→ **What the task asks**: Would you reproduce exactly the lines below from the one holding "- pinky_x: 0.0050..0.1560" through the one holding "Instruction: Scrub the", inclusive, and no others?

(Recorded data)
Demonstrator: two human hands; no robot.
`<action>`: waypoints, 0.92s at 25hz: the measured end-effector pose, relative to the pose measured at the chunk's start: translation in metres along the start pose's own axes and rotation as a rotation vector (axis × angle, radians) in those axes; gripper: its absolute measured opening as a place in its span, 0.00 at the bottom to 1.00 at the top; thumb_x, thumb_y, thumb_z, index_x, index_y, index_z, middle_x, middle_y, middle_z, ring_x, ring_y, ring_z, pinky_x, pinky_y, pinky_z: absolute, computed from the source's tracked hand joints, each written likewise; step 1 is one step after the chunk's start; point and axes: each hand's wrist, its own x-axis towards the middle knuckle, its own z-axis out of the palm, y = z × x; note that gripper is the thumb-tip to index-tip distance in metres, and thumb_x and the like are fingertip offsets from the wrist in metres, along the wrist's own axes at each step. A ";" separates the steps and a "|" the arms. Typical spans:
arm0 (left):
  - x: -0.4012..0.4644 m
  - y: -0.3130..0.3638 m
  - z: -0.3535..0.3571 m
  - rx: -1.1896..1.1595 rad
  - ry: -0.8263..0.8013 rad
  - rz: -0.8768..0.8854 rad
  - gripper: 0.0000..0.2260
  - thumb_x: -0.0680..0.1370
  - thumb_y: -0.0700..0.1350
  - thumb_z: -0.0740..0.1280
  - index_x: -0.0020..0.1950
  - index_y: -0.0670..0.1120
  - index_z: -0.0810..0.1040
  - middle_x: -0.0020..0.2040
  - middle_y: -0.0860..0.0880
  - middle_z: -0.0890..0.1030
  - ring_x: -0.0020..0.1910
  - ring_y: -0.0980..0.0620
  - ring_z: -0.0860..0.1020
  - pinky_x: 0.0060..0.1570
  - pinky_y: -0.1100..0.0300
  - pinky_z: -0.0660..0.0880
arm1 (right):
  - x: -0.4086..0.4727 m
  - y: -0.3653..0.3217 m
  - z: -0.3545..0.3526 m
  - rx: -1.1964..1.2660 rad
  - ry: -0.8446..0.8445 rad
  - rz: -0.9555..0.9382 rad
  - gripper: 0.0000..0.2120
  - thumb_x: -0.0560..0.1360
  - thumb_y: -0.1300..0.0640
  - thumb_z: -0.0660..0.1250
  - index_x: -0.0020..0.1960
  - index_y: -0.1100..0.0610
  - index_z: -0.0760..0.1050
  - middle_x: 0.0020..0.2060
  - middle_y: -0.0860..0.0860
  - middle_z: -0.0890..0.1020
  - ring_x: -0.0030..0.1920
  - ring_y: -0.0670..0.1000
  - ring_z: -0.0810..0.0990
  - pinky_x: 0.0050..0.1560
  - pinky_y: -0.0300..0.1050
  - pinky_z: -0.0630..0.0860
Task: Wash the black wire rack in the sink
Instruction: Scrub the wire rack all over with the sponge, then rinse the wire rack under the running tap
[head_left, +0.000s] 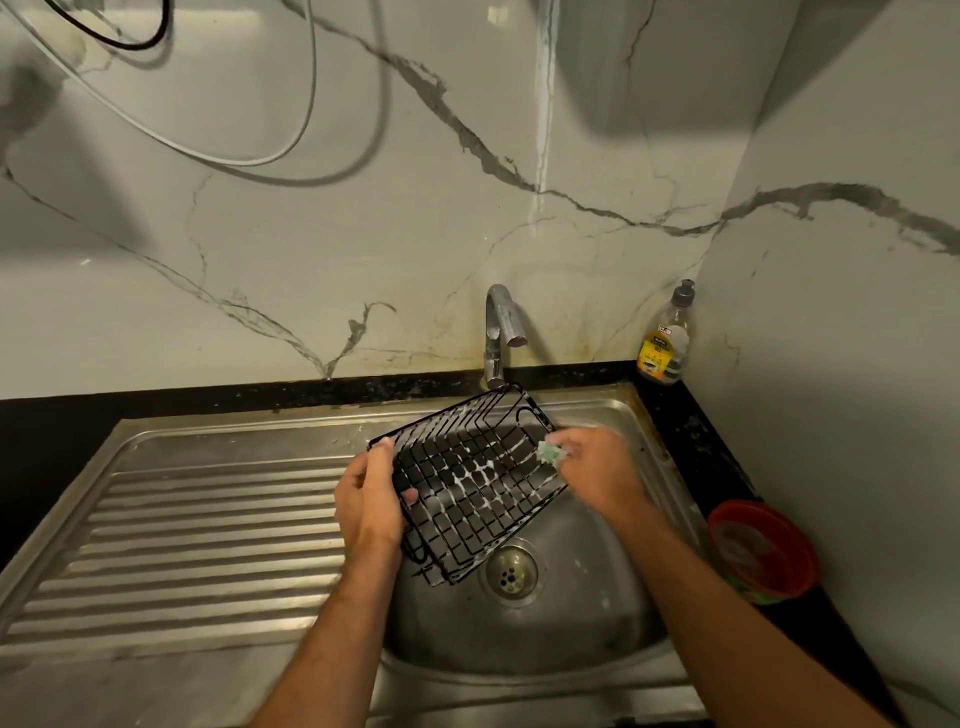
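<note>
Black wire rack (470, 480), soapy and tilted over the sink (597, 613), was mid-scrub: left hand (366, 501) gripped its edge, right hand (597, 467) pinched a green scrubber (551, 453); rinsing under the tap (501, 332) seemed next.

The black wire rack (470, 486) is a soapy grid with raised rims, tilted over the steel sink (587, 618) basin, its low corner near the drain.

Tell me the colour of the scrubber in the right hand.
Pale green scrubber, pinched in the right hand against the black wire rack; head view.
</note>
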 end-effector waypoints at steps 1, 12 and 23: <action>0.000 0.001 0.005 0.038 -0.005 -0.027 0.11 0.79 0.56 0.69 0.51 0.50 0.82 0.46 0.48 0.83 0.41 0.45 0.81 0.28 0.60 0.72 | -0.006 0.009 0.001 0.068 -0.009 0.035 0.13 0.74 0.65 0.69 0.53 0.50 0.84 0.44 0.49 0.86 0.36 0.40 0.80 0.38 0.35 0.79; -0.031 0.001 0.083 0.623 -0.097 0.112 0.23 0.66 0.68 0.74 0.55 0.59 0.80 0.37 0.58 0.80 0.39 0.57 0.80 0.53 0.57 0.74 | -0.044 0.092 -0.088 -0.057 0.303 0.296 0.09 0.73 0.56 0.68 0.49 0.55 0.85 0.45 0.50 0.86 0.46 0.52 0.84 0.51 0.44 0.77; -0.021 -0.009 0.107 0.817 -0.273 0.110 0.31 0.58 0.73 0.72 0.57 0.61 0.80 0.53 0.54 0.81 0.48 0.51 0.79 0.48 0.55 0.75 | -0.055 0.133 -0.096 -0.290 0.131 0.470 0.12 0.75 0.58 0.67 0.56 0.58 0.82 0.55 0.57 0.83 0.53 0.57 0.81 0.54 0.47 0.77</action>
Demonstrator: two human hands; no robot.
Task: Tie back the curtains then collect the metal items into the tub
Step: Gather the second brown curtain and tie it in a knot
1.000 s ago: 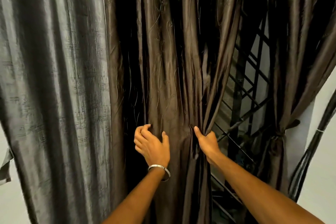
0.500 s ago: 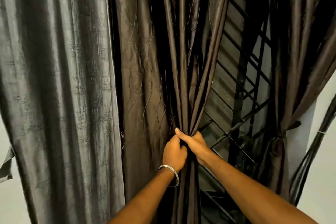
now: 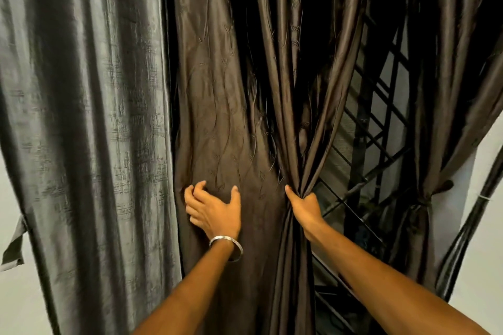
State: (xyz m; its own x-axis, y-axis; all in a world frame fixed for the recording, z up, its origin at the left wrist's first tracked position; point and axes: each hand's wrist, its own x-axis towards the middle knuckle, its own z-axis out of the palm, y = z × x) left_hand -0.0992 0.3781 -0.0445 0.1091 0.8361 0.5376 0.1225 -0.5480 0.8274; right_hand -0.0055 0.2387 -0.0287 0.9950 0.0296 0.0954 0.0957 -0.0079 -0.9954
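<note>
Head view, one frame. Brown curtain (image 3: 226,122): centre of frame, embroidered, hanging full height. Right hand (image 3: 306,207): lower centre, fingers curled round a gathered bunch of the curtain's right edge. Left hand (image 3: 215,211): lower centre-left, fingers spread and lightly bent, resting against the flat curtain; bangle (image 3: 226,243) on its wrist. Grey curtain (image 3: 81,130): left of frame, hanging loose. Second brown curtain (image 3: 424,171): right of frame, cinched by a tie (image 3: 431,197). Grille (image 3: 381,128): dark bars between the brown curtains.
</note>
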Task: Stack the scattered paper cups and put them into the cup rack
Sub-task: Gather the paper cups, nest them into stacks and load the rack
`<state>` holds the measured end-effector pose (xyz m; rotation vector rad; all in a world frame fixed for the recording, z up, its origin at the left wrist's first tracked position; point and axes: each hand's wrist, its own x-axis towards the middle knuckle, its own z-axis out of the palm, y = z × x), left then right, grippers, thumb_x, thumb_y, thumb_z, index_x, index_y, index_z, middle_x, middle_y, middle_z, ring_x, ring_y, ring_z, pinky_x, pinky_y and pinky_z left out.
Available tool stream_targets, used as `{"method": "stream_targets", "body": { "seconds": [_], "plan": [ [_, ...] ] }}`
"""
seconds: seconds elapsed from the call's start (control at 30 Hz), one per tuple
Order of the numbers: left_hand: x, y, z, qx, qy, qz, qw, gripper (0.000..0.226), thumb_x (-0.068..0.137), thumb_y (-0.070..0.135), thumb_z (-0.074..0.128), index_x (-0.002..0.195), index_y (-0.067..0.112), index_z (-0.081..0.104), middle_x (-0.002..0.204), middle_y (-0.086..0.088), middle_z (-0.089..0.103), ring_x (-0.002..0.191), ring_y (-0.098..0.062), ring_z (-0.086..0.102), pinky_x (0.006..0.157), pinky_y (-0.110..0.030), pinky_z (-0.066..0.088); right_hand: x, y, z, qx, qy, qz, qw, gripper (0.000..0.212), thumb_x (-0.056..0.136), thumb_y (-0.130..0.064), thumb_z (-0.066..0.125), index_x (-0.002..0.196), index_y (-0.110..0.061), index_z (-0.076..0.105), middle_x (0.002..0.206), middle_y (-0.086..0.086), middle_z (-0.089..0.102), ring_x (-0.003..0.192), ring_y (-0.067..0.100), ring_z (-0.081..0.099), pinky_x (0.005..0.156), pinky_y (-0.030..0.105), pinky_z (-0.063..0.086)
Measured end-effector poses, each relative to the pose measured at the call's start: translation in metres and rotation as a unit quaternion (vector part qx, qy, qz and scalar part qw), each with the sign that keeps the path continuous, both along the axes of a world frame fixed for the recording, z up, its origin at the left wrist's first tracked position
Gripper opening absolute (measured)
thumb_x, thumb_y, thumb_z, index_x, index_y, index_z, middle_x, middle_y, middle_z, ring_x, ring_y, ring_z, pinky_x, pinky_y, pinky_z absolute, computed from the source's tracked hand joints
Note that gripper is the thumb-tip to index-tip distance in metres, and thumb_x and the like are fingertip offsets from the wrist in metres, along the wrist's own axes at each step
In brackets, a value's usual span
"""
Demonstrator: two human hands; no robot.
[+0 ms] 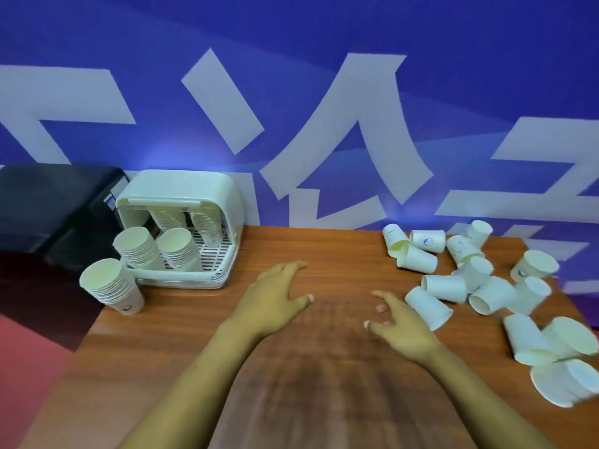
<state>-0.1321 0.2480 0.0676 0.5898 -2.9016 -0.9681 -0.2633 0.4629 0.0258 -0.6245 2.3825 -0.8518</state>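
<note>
Both hands are out over the wooden surface [340, 254] and neither has anything in it. My left hand [272, 296] hangs flat at about 12 o'clock from me, fingers straight and loosely spread. My right hand [402, 328] is angled toward 2 o'clock, fingers fanned wide; its knuckles sit just beside the nearest tipped cup [428, 307], though motion blur means I cannot tell if they touch.

The scattered cups [470, 273] lie in a loose heap from 1 to 3 o'clock, most on their sides, some overlapping, a few mouth-down. The cup rack [227, 202] sits at 10 o'clock against the wall, already holding several nested columns. 1 more stack [111, 286] leans on the surface just outside the rack's front corner.

These look like thin paper: very light, easy to crush, quick to roll off when nudged. I judge the safest hold is a gentle wrap around the mid-wall, thumb opposite the fingers, staying off the rim, where pressure would oval the mouth and spoil nesting. Tipped cups want righting first, then sliding straight down into the next. A tall stack will flex, so I would support its base.
</note>
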Motion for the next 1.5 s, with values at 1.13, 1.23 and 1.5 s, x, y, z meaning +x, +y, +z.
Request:
{"method": "stream_targets", "body": {
  "seconds": [1.13,1.23,1.5],
  "plan": [
    [-0.199,0.175,-0.048,0.077,-0.085,-0.029,0.993,0.057,0.088,0.036,0.061,0.14,0.03,0.039,0.143,0.004,0.041,0.131,-0.016,0.039,0.107,-0.034,0.036,-0.182,0.182,-0.023,0.057,-0.006,-0.02,0.998,0.045,0.083,-0.029,0.068,0.125,-0.025,0.051,0.112,-0.004,0.055,0.101,0.011,0.052,0.08,0.024,0.04],
    [-0.215,0.198,-0.069,0.071,-0.111,-0.011,0.991,0.064,0.085,0.033,0.063,0.142,0.034,0.034,0.145,0.006,0.036,0.132,-0.02,0.036,0.108,-0.035,0.034,-0.212,0.191,-0.031,0.09,0.019,0.006,0.996,0.049,0.083,-0.032,0.067,0.128,-0.027,0.048,0.123,0.001,0.056,0.107,0.015,0.053,0.086,0.026,0.043],
    [-0.236,0.221,-0.098,-0.077,-0.187,-0.05,0.978,0.077,0.085,0.007,0.055,0.148,0.036,0.021,0.158,-0.002,0.004,0.145,-0.027,0.002,0.114,-0.041,0.02,-0.246,0.165,-0.058,0.1,0.066,0.109,0.987,0.063,0.085,-0.029,0.063,0.14,-0.025,0.034,0.14,0.0,0.041,0.122,0.018,0.047,0.101,0.032,0.041]
  ]
}}
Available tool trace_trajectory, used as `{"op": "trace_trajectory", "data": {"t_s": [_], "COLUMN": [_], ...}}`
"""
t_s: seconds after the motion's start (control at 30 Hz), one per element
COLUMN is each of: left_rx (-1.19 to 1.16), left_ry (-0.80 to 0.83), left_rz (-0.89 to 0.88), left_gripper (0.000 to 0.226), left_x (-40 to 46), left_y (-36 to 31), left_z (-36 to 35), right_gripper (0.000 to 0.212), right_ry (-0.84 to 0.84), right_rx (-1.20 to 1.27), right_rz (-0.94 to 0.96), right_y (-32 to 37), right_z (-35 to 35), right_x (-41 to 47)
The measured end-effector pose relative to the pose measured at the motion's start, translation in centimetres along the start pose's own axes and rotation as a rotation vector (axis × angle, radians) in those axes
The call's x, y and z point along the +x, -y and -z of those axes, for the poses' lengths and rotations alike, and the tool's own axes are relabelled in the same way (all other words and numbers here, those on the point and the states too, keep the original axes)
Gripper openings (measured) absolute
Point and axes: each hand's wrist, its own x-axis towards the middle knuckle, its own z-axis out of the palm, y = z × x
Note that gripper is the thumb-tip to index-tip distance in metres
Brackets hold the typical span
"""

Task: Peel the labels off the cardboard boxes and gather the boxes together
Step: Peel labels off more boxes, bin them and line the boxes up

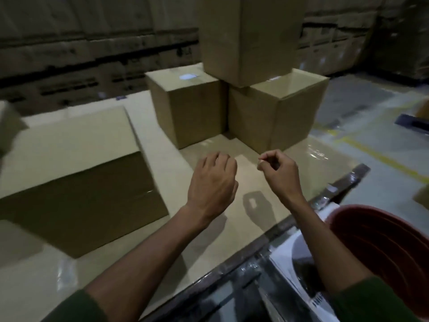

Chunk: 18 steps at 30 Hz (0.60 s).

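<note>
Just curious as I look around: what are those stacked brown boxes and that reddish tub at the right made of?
The stacked boxes look like plain matte brown cardboard: folded flat panels, creased corners, a shiny tape strip on one top. The reddish tub seems to be moulded plastic, judging by its ribbed inner wall and smooth rolled rim, though the dim light leaves that open.

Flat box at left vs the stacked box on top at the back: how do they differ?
The flat box lies low and wide on the cardboard surface; the stacked box stands tall. The flat box rests directly on the surface; the stacked box sits across two lower boxes. Both are plain brown cardboard.
</note>
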Motion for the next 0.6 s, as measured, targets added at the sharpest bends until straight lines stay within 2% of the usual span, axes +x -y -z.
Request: {"op": "trace_trajectory", "data": {"t_s": [0.33,0.6], "left_rx": [0.185,0.259], "left_ry": [-0.183,-0.208], "left_rz": [0.221,0.385], "left_gripper": [0.012,0.015], "left_x": [-5.5,-9.4], "left_y": [8.1,12.0], "left_z": [5.5,7.9], "right_gripper": [0.012,0.023], "right_ry": [0.280,0.474], "right_rx": [0.186,0.274], "right_rz": [0.157,0.322], "right_y": [5.7,10.3], "right_z": [-9.3,-14.9], "right_x": [1.8,0.6]}}
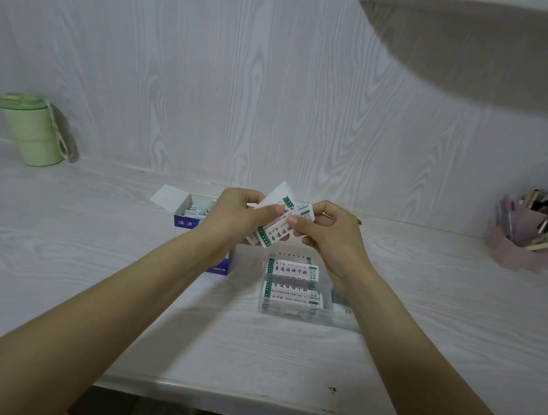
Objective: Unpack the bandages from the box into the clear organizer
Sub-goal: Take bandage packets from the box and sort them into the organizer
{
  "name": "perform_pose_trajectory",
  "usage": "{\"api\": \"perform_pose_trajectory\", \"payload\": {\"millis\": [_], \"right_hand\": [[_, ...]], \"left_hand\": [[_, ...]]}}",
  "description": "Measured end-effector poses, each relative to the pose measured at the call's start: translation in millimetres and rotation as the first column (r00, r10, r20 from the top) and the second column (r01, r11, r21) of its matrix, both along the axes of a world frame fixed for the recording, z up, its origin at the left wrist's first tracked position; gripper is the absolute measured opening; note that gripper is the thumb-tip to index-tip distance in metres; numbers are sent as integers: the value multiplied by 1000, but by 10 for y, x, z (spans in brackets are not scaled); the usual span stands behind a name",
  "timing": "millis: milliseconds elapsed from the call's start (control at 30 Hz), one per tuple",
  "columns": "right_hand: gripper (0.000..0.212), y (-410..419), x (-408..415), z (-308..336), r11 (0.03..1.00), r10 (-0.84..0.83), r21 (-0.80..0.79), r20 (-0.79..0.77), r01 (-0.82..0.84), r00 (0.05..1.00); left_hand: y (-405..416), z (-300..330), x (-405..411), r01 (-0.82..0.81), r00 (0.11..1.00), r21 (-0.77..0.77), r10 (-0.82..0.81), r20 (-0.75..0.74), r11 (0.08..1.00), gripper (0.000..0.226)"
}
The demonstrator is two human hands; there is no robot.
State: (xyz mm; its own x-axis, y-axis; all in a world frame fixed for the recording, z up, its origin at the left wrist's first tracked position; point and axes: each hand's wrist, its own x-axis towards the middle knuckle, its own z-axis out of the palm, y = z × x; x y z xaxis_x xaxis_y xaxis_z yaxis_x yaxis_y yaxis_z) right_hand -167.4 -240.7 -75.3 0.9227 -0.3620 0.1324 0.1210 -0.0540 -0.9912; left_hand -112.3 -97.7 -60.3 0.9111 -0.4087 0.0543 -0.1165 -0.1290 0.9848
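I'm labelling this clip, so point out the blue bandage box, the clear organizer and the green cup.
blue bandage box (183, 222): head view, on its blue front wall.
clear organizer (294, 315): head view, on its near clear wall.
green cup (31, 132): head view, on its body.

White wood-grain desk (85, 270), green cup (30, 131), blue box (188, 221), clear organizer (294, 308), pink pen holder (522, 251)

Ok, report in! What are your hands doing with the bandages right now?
Left hand and right hand both pinching a bandage bundle above the clear organizer. Two bundles already in. Box open. Nothing blocking.
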Motion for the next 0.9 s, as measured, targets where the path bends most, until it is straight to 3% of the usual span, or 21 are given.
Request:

→ **Expected answer**:
  - pinky_x: 0.0050..0.1560
  - pinky_y: -0.0300..0.1050
  - pinky_z: -0.0630..0.0860
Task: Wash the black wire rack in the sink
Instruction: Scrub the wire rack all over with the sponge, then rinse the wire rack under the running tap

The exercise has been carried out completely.